Symptome der Deprivation umfassen körperliche und seelische Beeinträchtigungen wie Teilnahmslosigkeit, Apathie, Beeinträchtigung der Wahrnehmung, Reduktion der Spontanmotorik, Abbau der Merkfähigkeit, Verlust der Interessen, Einschränkung der Kommunikationsfähigkeit, Reduzierung der Eigenaktivität, sozialer Rückzug und Vernachlässigung der Körperpflege.
Wie wird Deprivation diagnostiziert?
Die Diagnose von psychischem Hospitalismus wird von einem Psychiater erhoben. Es ist wichtig zu erfragen, unter welchen Umständen die Symptome das erste Mal auffielen und die Ähnlichkeit zur Depression zu berücksichtigen.
Welche Ziele hat die Deprivationsprophylaxe?

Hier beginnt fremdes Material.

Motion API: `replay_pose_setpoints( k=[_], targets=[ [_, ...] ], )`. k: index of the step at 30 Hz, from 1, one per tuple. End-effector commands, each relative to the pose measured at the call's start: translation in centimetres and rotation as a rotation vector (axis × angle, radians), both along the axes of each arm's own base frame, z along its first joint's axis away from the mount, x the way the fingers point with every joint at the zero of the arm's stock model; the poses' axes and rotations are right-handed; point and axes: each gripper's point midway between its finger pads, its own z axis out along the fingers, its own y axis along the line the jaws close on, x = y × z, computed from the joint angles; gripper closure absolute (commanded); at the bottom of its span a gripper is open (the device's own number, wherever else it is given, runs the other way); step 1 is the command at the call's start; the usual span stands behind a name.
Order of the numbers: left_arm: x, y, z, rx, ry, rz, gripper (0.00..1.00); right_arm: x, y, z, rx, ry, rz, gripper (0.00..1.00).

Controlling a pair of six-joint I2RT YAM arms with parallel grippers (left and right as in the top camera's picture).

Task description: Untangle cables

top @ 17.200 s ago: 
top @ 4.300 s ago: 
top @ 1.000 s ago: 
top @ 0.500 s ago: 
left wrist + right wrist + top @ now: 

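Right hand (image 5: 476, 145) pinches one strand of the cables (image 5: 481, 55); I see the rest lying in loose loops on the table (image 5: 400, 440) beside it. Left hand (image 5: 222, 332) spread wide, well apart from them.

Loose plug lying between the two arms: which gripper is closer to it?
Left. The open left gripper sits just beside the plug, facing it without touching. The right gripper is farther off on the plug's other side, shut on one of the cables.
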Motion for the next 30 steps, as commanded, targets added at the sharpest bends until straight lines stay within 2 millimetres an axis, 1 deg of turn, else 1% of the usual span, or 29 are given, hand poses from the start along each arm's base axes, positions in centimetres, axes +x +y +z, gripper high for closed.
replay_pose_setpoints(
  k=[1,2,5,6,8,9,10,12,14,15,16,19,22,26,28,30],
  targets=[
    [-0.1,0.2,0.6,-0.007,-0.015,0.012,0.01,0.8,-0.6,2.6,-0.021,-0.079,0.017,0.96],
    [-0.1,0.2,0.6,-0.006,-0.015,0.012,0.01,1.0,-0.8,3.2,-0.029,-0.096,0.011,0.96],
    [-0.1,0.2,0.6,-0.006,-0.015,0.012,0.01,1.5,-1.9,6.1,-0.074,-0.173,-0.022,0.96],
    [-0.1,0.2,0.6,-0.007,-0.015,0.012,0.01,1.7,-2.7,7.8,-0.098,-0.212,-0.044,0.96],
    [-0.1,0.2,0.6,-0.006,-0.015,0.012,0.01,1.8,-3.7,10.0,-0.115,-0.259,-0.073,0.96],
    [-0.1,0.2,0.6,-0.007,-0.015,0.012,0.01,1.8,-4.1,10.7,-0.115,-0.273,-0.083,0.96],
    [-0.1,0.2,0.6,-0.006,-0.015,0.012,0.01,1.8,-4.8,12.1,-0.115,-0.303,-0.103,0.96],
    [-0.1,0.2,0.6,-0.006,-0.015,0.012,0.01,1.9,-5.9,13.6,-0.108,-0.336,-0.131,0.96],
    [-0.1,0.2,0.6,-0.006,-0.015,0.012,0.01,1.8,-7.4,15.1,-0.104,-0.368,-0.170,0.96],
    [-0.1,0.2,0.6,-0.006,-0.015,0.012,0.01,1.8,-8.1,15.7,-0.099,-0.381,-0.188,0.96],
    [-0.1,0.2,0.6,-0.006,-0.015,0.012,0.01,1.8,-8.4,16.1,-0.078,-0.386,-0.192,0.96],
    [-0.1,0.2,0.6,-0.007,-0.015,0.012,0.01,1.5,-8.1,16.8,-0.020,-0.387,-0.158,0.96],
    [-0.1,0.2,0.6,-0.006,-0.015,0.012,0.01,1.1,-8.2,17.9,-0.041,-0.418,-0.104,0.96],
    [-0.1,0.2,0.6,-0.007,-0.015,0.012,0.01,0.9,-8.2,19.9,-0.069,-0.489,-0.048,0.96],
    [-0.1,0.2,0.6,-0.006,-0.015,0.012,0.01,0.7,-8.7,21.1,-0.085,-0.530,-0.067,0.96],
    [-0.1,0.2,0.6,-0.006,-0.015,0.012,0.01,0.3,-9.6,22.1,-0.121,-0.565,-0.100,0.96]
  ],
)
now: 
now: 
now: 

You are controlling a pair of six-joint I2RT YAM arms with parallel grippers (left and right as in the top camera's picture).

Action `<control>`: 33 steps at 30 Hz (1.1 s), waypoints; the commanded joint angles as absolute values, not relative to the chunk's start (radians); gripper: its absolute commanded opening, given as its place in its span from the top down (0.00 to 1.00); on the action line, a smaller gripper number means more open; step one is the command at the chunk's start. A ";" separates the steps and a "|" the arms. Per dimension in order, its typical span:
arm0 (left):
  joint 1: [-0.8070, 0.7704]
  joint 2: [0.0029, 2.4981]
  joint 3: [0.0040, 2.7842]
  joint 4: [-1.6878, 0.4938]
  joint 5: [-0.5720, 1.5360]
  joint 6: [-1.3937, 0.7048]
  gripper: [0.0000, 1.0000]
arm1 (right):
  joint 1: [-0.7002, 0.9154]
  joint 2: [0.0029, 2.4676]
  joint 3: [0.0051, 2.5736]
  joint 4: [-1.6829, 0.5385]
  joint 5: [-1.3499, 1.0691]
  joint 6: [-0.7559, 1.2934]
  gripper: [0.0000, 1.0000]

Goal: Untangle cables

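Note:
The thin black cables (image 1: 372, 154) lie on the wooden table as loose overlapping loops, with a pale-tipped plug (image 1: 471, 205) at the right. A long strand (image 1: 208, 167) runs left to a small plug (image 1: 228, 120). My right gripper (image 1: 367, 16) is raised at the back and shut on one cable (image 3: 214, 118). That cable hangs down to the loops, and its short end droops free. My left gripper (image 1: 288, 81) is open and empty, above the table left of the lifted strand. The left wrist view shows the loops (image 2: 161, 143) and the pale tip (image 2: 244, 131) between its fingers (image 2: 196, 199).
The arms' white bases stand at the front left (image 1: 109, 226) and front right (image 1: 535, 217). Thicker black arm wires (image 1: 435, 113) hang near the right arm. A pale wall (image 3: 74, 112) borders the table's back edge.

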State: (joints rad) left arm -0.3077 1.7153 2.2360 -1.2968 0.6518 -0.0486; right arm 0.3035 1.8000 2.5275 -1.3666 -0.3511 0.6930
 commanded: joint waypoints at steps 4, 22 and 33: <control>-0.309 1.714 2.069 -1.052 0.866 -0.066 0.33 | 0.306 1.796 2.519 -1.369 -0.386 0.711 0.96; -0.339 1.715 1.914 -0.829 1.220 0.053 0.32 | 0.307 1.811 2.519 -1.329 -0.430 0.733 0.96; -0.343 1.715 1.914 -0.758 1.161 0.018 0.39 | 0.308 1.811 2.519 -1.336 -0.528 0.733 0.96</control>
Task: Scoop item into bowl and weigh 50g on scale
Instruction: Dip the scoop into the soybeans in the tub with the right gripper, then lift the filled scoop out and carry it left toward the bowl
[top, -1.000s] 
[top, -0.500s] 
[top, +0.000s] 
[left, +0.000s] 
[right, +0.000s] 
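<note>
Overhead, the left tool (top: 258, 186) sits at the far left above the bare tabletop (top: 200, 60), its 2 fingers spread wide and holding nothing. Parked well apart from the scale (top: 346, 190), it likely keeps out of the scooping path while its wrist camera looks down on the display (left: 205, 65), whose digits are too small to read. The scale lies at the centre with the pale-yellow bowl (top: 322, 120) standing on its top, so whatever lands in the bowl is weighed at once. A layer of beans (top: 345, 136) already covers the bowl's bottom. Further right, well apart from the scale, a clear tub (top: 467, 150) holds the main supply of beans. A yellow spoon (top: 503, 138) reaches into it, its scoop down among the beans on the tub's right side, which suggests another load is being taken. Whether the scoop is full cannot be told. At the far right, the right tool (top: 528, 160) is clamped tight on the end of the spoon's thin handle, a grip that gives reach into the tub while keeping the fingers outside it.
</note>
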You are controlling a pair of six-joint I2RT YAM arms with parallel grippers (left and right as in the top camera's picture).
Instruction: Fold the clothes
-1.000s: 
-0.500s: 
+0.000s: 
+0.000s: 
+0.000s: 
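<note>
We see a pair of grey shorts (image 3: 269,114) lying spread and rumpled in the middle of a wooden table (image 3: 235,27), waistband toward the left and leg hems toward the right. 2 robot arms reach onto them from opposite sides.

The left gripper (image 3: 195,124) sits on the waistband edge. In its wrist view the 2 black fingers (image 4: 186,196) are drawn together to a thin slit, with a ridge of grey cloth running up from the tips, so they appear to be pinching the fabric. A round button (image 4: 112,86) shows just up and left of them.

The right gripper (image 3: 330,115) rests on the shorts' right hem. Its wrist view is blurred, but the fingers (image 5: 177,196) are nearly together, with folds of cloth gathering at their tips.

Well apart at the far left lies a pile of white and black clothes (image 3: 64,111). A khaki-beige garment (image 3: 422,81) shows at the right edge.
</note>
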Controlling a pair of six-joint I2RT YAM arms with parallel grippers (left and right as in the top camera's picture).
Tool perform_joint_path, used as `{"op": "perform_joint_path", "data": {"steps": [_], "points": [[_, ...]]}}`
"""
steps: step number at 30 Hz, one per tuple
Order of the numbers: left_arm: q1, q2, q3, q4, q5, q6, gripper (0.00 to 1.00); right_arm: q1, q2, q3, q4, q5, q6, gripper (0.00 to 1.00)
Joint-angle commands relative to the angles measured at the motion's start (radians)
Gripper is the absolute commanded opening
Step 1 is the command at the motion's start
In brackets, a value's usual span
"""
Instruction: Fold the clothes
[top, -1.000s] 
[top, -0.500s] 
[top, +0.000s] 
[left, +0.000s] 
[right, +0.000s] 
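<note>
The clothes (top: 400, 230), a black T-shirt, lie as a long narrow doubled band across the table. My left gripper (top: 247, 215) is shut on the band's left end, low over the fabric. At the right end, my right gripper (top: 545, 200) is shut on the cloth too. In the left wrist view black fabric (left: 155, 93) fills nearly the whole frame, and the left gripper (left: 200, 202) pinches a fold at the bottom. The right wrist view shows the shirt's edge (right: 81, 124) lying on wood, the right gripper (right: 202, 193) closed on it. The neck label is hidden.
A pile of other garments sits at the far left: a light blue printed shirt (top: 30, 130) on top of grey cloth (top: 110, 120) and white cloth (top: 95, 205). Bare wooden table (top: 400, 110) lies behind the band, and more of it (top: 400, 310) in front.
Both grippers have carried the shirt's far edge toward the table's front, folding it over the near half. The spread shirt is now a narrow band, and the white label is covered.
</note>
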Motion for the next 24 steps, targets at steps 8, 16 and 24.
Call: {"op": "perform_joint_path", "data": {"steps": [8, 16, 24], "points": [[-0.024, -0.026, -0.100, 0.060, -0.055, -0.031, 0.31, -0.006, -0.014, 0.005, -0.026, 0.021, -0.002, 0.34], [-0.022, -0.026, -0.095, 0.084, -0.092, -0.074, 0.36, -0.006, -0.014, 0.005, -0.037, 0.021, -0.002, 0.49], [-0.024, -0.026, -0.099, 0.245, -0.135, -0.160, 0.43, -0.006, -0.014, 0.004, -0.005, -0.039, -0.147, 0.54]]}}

Die Ziele der Deprivationsprophylaxe sind die Wiederherstellung des vertrauten Bewusstseinszustandes des Patienten, die Vermeidung von Reizmangel, die stärkere Einbindung in die Gemeinschaft, die Verbesserung der Körperwahrnehmung, das Anbieten von visuellen und kommunikativen Anregungen und die Wiederherstellung der Selbstständigkeit bei den ATL's.
Welche prophylaktischen Maßnahmen gibt es gegen Deprivation?
Zu den prophylaktischen Maßnahmen gehören das Erkennen gefährdeter Patienten, der Aufbau von Vertrauen, Geborgenheit und Sicherheit, die Überprüfung und Optimierung sensorischer Fähigkeiten, die Förderung von Sinneswahrnehmungen, optische und akustische Stimulation, kinetische Stimulation, die Förderung kognitiver Aktivitäten und soziale Stimulation.
Wie wurde die Deprivationsprophylaxe bei Frau A. angewendet?
Bei Frau A. wurden u.a. weibliches Pflegepersonal eingesetzt, Untersuchungen durch weibliche Ärzte durchgeführt, ein Vertrauensverhältnis aufgebaut, die Seh- und Hörfähigkeit optimiert, Insulingabe selbstständig verabreicht, kinetische Stimulation gefördert, Geborgenheit vermittelt und soziale Kontakte durch Besuche organisiert.
Was war das Ergebnis der angewandten Deprivationsprophylaxe bei Frau A.?
Nach einer Woche konnte eine Verbesserung des Zustandes von Frau A. festgestellt werden. Sie war kommunikativer, bewusster ihrer Bedürfnisse und konnte sich physisch und psychisch gut auf die bevorstehende Operation vorbereiten.
Welche Quellen wurden für diesen Text verwendet?
Es wurden Wikipedia, Lebenshilfe ABC, Ulrich Kamphausen und symptomat.de als Quellenangaben/Literaturverzeichnis genannt.